Saxon regarda attentivement par-dessous ses paupières tombantes les cavaliers qui se rapprochaient, et un sourire farouche fit apparaître sur sa figure des milliers de plis et de rides.
—C'est notre ami qui a lancé les chiens sur notre piste à Salisbury, dit-il.
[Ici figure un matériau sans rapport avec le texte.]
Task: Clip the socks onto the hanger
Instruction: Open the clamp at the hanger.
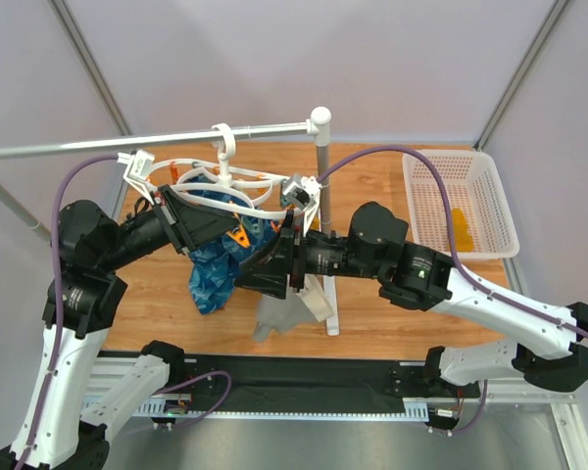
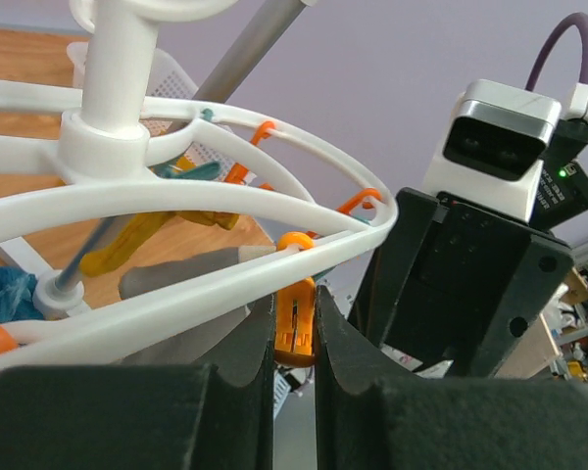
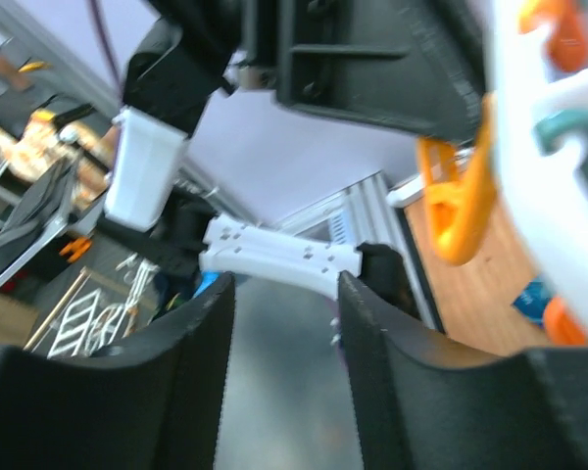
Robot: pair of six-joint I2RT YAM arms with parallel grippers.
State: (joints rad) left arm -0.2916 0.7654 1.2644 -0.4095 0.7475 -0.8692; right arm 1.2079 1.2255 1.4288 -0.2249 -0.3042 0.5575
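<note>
Between the jaws of your left gripper [image 2: 294, 311] sits a clip [image 2: 294, 335] of the hanger [image 2: 176, 201], squeezed probably to open it; your right gripper [image 3: 282, 286] is just beside, jaws apart, empty.

You had a wooden table [image 1: 372, 328] across the middle of the frame. Toward its upper right sat a white mesh basket [image 1: 416, 196] holding a mustard-yellow sock [image 1: 460, 228]. Near the centre, a grey post [image 1: 321, 166] stood on its white foot [image 1: 325, 313].
</note>
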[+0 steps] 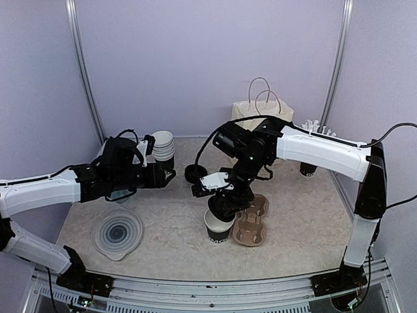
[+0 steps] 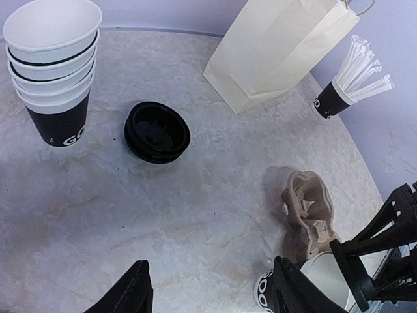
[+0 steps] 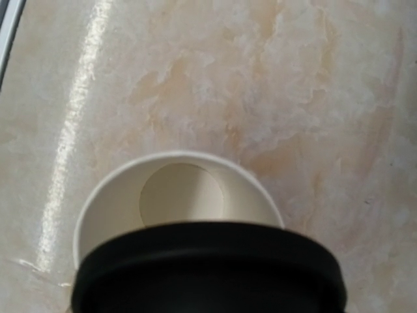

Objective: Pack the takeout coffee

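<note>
A lidless black paper cup (image 1: 218, 229) with a white inside stands on the table beside the brown pulp carrier tray (image 1: 253, 222). My right gripper (image 1: 223, 206) hangs just above the cup, shut on a black plastic lid (image 3: 208, 267). In the right wrist view that lid hides the fingers and covers the near part of the cup's mouth (image 3: 176, 195). My left gripper (image 1: 166, 175) is off to the left, above the table, and its fingers (image 2: 140, 290) are open with nothing between them. In the left wrist view the cup (image 2: 264, 292) and the carrier tray (image 2: 306, 202) sit at the lower right.
A second black lid (image 1: 195, 173) lies on the table near a nested stack of lidless cups (image 1: 163, 147). A paper bag (image 1: 260, 111) stands at the back. A black cup of white straws (image 1: 309, 166) stands at the back right. A clear round dish (image 1: 117, 233) lies front left.
</note>
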`<move>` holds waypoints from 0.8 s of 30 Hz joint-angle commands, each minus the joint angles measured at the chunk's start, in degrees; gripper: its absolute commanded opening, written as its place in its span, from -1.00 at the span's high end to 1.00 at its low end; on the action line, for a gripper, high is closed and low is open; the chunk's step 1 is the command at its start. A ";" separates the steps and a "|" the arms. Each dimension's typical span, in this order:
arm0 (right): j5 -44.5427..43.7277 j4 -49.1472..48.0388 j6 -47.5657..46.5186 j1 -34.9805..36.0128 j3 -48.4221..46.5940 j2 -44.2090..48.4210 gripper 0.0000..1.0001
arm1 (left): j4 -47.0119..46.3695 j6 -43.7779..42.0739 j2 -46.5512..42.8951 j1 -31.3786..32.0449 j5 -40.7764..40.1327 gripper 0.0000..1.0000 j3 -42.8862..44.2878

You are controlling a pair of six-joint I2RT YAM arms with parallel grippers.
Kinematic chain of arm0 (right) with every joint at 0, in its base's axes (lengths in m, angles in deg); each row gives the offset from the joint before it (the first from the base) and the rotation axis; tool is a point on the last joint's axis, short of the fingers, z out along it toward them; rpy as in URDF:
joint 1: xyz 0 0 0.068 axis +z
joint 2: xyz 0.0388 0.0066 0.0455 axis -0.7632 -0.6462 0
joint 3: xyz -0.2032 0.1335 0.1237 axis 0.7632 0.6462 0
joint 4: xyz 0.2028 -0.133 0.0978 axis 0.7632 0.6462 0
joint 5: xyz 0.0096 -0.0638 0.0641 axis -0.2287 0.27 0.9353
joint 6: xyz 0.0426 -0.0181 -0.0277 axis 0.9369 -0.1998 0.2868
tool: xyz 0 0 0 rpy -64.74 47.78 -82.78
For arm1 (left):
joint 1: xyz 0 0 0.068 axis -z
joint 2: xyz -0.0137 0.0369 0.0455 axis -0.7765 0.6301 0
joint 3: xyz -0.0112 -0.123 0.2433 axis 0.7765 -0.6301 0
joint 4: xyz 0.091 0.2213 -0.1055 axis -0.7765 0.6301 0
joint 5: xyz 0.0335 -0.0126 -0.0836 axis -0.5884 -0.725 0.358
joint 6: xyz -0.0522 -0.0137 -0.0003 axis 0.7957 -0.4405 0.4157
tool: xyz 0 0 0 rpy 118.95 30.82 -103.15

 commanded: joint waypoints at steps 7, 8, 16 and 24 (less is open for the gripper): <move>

Voilà qui tombe bien! j'ai un compte à régler avec lui.
C'était en effet ce jeune cornette à tête chaude que nous avions rencontré au début de nos aventures.
Une chance fâcheuse lui avait fait reconnaître mon compagnon avec sa haute stature, pendant que nous quittions le champ de bataille, et l'avait porté à le poursuivre dans l'espoir de prendre sa revanche de l'affront qu'il avait reçu de lui.
L'autre était un caporal porte-lance, homme bâti solidement, en vrai soldat, montant un lourd cheval noir qui avait une marque blanche sur le front.
Saxon se dirigea lentement vers l'officier, pendant que le soldat et moi nous nous regardions les yeux dans les yeux.
—Eh bien, mon garçon, entendis-je dire par mon compagnon, j'espère que vous avez appris l'escrime depuis notre dernière rencontre.
Le jeune garde poussa un grognement de rage à cette raillerie, et aussitôt après, le bruit des épées annonçait qu'ils étaient aux prises.
De mon côté, je n'osais pas tourner les yeux sur eux, car mon adversaire m'attaquait avec tant de furie que je ne pouvais faire autre chose que de l'écarter.